You hear it from all over, including from me. It's not cool to talk only about your products because your buyers don't care about them, they care about achieving their business objectives.The platform for accomplishing the objectives is secondary to the value add from the company providing them.
So you go out with the best of intentions and try to write about problem-to-solution scenarios and educate your prospects about outcomes they can get should they choose to buy from your company.
And this is often the result:
"[generic term for solution] will help you increase efficiency, streamline cumbersome processes and boost your employee productivity so you can achieve shorter time to market."
Huh? Yep - that's your prospect shaking his or her head and thinking, "yeah, that's what they all say. Means nothing to me." Delete. Move on.
What's happened is that in trying to sound more impressive than our competitors, we've stacked vague phrase upon vague buzzwords and achieved mediocrity. Um, maybe worse. In trying to steer away from what we know best - our products - we've landed in this nowhere zone of ambiguous statements.
Let's just say that your prospect reads that statement above and tries to have a conversation with a stakeholder involved in a project where your solution could be a perfect fit.
Prospect: "Hey, did you know we can increase efficiency by implementing this kind of solution?
Stakeholder: What exactly becomes more efficient?
Prospect: "Um, I don't know, but whatever it is, it also boosts our employee productivity, so it must be good, right?"
Stakeholder: "How does it do that? In comparison to what?"
At your prospects shrug, the stakeholder eyes him with concern about mental instability and disappears down the hall muttering under his breath.
Okay - perhaps a bit dramatic, but go grab a piece of your marketing content and scour it for vague terms and see how many you find.
The reason for all this vagueness in content is because we forget about context that matches our prospect's worldview.
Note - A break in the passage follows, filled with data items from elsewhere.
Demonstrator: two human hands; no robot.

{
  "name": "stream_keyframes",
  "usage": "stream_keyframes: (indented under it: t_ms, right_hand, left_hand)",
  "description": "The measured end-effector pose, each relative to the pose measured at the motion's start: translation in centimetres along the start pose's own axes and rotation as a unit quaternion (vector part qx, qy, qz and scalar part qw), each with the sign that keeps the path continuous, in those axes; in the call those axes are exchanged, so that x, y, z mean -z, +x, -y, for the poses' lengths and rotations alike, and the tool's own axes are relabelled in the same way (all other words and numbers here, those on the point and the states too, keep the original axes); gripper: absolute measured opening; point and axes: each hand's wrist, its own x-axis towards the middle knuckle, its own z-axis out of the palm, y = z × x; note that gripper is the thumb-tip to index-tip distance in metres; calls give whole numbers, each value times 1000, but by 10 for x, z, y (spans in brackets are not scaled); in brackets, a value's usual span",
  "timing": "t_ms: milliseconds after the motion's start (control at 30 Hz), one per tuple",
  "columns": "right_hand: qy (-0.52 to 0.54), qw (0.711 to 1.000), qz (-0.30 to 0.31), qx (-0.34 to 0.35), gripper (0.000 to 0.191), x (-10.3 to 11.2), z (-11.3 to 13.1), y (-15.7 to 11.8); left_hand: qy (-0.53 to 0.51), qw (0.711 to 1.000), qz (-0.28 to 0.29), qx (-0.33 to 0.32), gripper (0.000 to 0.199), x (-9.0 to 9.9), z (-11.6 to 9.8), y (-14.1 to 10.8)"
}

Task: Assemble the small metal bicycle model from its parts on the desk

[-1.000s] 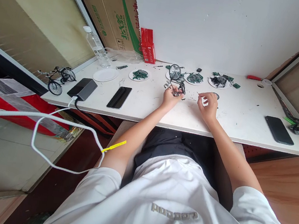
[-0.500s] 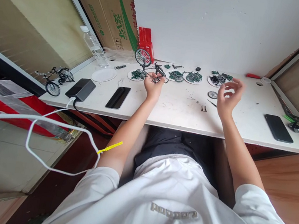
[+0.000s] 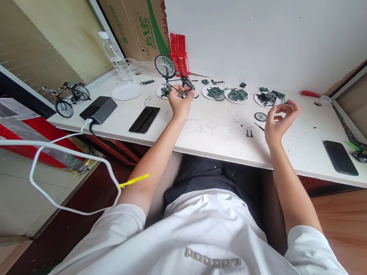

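A dark model bicycle (image 3: 185, 81), partly assembled with one wheel at its far left end, is held up over the table in my left hand (image 3: 180, 103). My fingers wrap round its frame and hide part of it. My right hand (image 3: 278, 122) hovers above the table at the right, fingers curved and apart, with nothing seen in it. Near it lie a loose small wheel (image 3: 260, 117), a small dark U-shaped part (image 3: 249, 133) and a plate of black parts (image 3: 258, 101).
More plates of green parts (image 3: 232, 100) line the back. A finished model bicycle (image 3: 72, 97), a grey box (image 3: 99, 109) with a cable, a phone (image 3: 144, 120) and a bottle (image 3: 114, 57) are at the left. Another phone (image 3: 341, 158) lies right.
My left hand has moved a little to the left with the model bicycle, whose wheel now stands farther left and slightly higher. My right hand has barely shifted.
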Motion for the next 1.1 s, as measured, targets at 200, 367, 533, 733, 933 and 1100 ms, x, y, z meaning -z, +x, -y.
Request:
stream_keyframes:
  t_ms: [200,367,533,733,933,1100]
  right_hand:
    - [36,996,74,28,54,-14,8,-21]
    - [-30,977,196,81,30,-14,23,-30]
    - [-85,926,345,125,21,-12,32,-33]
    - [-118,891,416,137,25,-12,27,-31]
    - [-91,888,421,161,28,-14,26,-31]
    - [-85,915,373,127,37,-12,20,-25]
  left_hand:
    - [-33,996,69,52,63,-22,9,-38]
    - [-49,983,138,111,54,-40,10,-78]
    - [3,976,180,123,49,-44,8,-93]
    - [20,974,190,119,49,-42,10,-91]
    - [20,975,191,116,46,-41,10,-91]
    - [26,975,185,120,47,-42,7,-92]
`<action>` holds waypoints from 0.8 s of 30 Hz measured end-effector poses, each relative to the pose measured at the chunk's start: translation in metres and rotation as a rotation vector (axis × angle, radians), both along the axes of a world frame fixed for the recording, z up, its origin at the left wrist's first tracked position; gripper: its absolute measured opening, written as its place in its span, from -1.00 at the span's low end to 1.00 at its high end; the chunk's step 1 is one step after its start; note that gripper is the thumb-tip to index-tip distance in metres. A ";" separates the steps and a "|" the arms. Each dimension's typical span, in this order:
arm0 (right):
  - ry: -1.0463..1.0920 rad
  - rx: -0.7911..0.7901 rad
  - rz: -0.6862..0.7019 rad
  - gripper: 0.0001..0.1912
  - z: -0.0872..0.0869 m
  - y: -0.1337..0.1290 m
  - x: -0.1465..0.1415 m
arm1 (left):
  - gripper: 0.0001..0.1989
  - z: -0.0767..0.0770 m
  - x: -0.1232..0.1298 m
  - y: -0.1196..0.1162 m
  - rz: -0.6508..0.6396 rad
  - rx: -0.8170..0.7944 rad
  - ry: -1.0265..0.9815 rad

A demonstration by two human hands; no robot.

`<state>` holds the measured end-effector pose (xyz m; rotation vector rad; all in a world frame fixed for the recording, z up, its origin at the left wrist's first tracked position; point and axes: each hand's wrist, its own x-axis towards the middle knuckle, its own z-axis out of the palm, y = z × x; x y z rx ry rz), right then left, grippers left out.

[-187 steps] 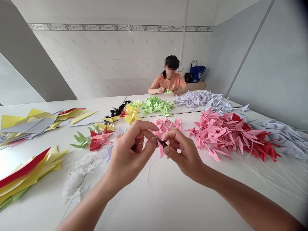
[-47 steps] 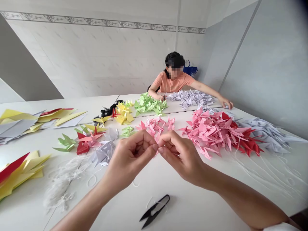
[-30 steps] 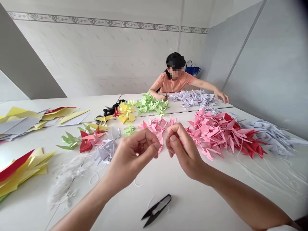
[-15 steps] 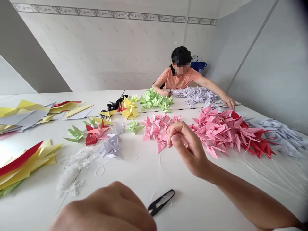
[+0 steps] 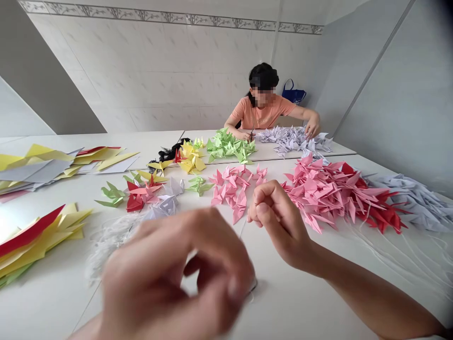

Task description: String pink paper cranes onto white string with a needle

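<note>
White table spread wide, with a heap of pink paper cranes toward its right edge! Smaller pink cluster left of that, white thread bundle well short of the far edge. Left hand curled, too blurred to tell its grip; right hand closed near the cluster, any contents hidden.

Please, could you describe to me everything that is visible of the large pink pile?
The large pink pile is many folded pieces, apparently paper, with pointed tips, loosely heaped at various angles on the white table. Red pieces meet its right side; white strings trail near its lower right. The right hand overlaps its left end in view; contact cannot be judged.
</note>
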<state>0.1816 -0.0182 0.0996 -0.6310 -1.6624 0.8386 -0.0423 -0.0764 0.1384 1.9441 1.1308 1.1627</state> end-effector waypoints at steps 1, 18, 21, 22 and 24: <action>-0.001 -0.001 0.009 -0.88 0.003 -0.002 0.000 | -0.81 0.011 0.011 0.013 -0.049 0.052 -0.015; 0.095 -0.032 0.038 -0.89 0.022 -0.009 0.002 | -0.86 0.017 0.045 0.054 -0.122 0.196 -0.055; 0.116 -0.060 0.072 -0.91 0.021 -0.009 0.001 | -0.84 0.017 0.046 0.053 -0.139 0.203 -0.065; 0.124 -0.075 0.083 -0.92 0.020 -0.009 0.001 | -0.84 0.016 0.046 0.053 -0.140 0.202 -0.068; 0.129 -0.101 0.099 -0.92 0.020 -0.009 0.001 | -0.84 0.016 0.046 0.052 -0.142 0.198 -0.072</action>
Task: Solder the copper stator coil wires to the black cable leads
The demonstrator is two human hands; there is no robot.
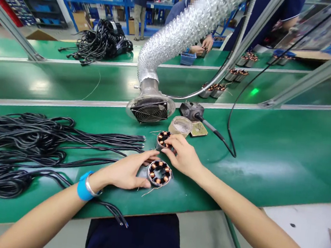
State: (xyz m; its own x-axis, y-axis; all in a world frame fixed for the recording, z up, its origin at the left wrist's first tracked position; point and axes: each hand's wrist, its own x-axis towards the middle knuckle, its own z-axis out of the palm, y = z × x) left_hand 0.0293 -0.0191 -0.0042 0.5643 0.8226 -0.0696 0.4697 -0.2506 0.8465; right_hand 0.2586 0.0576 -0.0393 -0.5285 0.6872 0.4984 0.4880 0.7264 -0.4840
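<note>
A ring-shaped motor stator (159, 173) with copper coils rests on the green bench near its front edge. My left hand (129, 170) lies around its left side, thumb and fingers apart, the fingers partly hidden behind the stator. Just beyond, a second stator (162, 139) stands on the bench with thin wires sticking out to its left. The fingers of my right hand (180, 153) are closed on the right side of that second stator.
Bundles of black cables (34, 137) cover the left bench. Beyond my hands are a fume extractor (151, 108), a round tub (180, 126), a soldering iron in its holder (192, 110) and its looping cord. More stators (213, 90) stand farther back, where a person's hands (203, 46) work.
</note>
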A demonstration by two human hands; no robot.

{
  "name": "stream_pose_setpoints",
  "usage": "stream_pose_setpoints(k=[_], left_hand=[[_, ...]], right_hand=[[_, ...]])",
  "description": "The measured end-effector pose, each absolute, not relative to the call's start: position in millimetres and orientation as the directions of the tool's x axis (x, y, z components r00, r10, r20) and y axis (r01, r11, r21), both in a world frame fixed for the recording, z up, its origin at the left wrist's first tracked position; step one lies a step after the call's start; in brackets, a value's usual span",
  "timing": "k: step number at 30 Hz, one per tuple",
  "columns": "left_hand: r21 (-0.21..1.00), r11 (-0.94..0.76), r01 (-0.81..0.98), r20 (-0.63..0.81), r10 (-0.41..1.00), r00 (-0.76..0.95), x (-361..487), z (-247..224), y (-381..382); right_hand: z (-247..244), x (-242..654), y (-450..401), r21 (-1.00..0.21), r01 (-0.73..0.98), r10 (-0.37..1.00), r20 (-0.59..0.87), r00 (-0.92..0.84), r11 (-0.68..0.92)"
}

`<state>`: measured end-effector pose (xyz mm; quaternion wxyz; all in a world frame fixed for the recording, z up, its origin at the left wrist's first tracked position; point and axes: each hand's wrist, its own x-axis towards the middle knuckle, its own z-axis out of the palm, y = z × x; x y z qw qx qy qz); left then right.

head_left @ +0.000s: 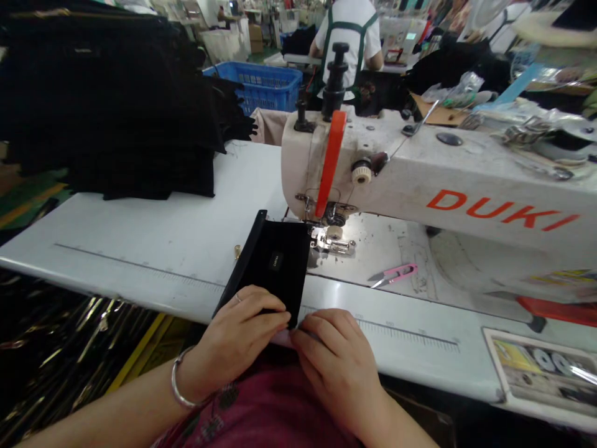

We've forgotten how to tell a story of interest to our prospects, that engages them based on interest and needs, not product features.
Efficiency is fine and dandy. It means to get things done faster and with less effort.
Context might look like this: When you use this type of solution you can increase production on the line by up to 5X what you're achieving today.
A statement like that is not only easily understood, but it generates ideas for the prospect based on their unique situation. They may grab onto that 5X improvement and apply it to the possibility that they can eliminate the need for that costly expansion project to add another line to the plant. Is that appealing? Yep.
The point is that the more real you can make the value your solutions deliver, the easier it is for prospects to insert themselves into the story you're telling and relate that idea to a goal they need to achieve.
And here's the kicker - unless you can afford to create 1-to-1 content based on research into each prospect's reality, it's highly unlikely that your content could actually address that exact justification and remain relevant to everyone in that market segment.
For someone else, the 5X increase might mean they don't need to staff up to meet increasing demand, saving them additional overhead when compared to the solution's total cost of ownership.
Replacing vague terms with contextual examples gives your prospects:
- a way to equate value against their specific situation
- credible talking points to influence stakeholder conversations
- increased interest in learning more to validate their idea
And those points all help build higher levels of engagement that move prospects toward becoming qualified sales opportunities.
So where do you find the fodder for context?
You find it in the ways your customers use your products and in the business results they achieve. You can use customer insights in content articles without the need to identify the customer. In fact, by leaving the customer out of it, you give the prospect more freedom to imagine the possibilities than if you named the customer.
For example, if I'm working for a midsize IT company, I may perceive that an outcome achieved by IBM isn't possible for my situation. They have more resources and a heck of a lot more money to throw at the problem. But without that preconception in the way, I very well may see how to apply that context to my own situation.
So, remember that context is great, but also be aware of how perception can be affected based on the layers of context you choose to use. Make those decisions based on the market segment your content is designed to engage.
Applying context in place of vague terms and buzzwords can transform the results your marketing content generates.